Copyright Status: Not copyrighted in the United States. If you live elsewhere check the laws of your country before downloading this ebook. See comments about copyright issues at end of book.

*** Start of this Doctrine Publishing Corporation Digital Book "A New Name for the Mexican Red Bat" ***

A New Name for the Mexican Red Bat



University of Kansas Publications
Museum of Natural History
Volume 5, No. 14, pp. 223-226
December 15, 1951

University of Kansas


Editors: E. Raymond Hall, Chairman, A. Byron Leonard,
Edward H. Taylor, Robert W. Wilson

Volume 5, No. 14, pp. 223-226
December 15, 1951

Lawrence, Kansas




A New Name for the Mexican Red Bat



When Gerrit S. Miller, Jr., published his "Revision of the North American
Bats of the Family Vespertilionidae" (N. Amer. Fauna, 13:1-140, 3 pls.,
39 figs. in text, October 16, 1897), the red bat, _Lasiurus borealis_,
was known from the southern half of Mexico but he did not know that the
hoary bat, _Lasiurus cinereus_, also occurred there. Therefore, the
name _A[talapha]. mexicana_ Saussure (Revue et magasin de zoologie, 13
(ser. 2): 97, March, 1861) that clearly pertained to a lasiurine bat,
almost certainly from southern Mexico, was applied by Miller (_op.
cit._: 111) to the red bat as a subspecific name. Subsequently, the
hoary bat, _Lasiurus cinereus cinereus_ (Beauvois 1796), was shown to
occur in southern Mexico. For example, an adult male _L. c. cinereus_
was obtained on May 6, 1945, by W. H. Burt from the Barranca Seca in
the State of Michoacán (see Hall and Villa, Univ. Kansas Publ., Mus.
Nat. Hist., 1:445, December 27, 1949). Because two, instead of only
one, species of _Lasiurus_ are now known to occur in the general part
of Mexico visited by Saussure, it has seemed desirable to re-examine
the application of the name _A[talapha]. mexicana_ Saussure which that
naturalist proposed along with a description as follows:

Long inrolled tail; femoral patagium as in the vespertilios. Teeth 4/2,
1/1, 4/5 or 5/5.

_A. mexicana_ Valida. Molar teeth 4/5. Head and throat with a tendency
toward fulvous, mouth and chin dark. Ears small and rounded, black,
exterior at the base dark and hairy, interior with the anterior margin
and an area in the middle yellow-haired. Back chestnut, above [hairs
apically] grayish, below [hairs lower down] reddish, everywhere marbled
with white. Tibiae, feet and the femoral patagium reddish marbled with
white. Venter dusky-gray, with hairs at the apex and on the breast
whitish, on the abdomen with tendency toward fulvous. White spot on
humerus. Wings black; underneath the arm and the superior half of the
wing yellow-haired. Above [on the upper side] with three whitish spots
on the base of the thumb and fifth finger situated in the angle of the
elbow.--Forearm length 53 mm. [Above is translation from the Latin

As may be readily seen by comparing specimens of _L. borealis_ and _L.
cinereus_ from Mexico (or also from any place in North America north
of Mexico), the description by Saussure applies to the hoary bat
(_Lasiurus cinereus_) and not to the red bat (_Lasiurus borealis_).

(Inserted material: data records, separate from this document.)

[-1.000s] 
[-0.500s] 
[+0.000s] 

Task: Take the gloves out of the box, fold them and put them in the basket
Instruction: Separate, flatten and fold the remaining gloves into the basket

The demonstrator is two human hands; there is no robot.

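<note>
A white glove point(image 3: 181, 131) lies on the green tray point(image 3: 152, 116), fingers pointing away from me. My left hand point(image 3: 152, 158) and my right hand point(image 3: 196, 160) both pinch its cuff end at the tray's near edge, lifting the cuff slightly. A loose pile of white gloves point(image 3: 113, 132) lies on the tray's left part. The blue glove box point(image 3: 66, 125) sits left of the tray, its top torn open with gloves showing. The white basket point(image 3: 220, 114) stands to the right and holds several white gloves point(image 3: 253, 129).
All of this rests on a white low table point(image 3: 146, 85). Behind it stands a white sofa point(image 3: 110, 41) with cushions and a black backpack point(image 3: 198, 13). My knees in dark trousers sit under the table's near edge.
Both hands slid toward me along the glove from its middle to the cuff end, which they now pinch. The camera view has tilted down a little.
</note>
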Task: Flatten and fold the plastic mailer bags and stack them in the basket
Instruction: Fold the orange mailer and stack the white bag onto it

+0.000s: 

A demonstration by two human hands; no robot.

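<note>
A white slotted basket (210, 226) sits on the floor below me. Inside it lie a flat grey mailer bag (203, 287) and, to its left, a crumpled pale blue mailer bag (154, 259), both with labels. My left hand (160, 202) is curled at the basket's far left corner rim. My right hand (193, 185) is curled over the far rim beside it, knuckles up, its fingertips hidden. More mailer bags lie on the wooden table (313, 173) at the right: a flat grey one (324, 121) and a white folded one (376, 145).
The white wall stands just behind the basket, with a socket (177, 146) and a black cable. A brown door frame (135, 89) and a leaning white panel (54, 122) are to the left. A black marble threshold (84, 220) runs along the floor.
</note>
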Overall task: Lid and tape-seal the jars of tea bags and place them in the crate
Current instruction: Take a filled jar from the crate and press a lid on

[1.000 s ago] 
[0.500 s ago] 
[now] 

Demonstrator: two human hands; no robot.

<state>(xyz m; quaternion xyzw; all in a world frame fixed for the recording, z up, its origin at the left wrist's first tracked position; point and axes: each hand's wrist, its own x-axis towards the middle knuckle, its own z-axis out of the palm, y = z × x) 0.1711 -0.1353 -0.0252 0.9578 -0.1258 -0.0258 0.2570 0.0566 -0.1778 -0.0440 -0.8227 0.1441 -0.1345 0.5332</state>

Accordingly, the name _A[talapha]. mexicana_ Saussure 1861 falls as a
synonym of _Lasiurus cinereus cinereus_ (Beauvois 1796); if the hoary
bat of the southern end of the Mexican table land should prove to be
subspecifically separable, the name _Lasiurus cinereus mexicanus_ would
be available for it.

The Mexican red bat, thus, is left without a name, and for it I propose

Lasiurus borealis ornatus new subspecies

_Type._--Skin (8492 U.S. Nat. Mus.), and corresponding skull (37578
U.S. Nat. Mus.), sex not recorded on the label; Penuela, Veracruz;
20 February 1866; obtained by F. Sumichrast.

_Range._--Approximately the southern two-fifths of Mexico; exact limits
of range unknown.

_Diagnosis._--Resembles _Lasiurus borealis teliotis_ (H. Allen) but
feet, interfemoral membrane, and under side of wings much less hairy.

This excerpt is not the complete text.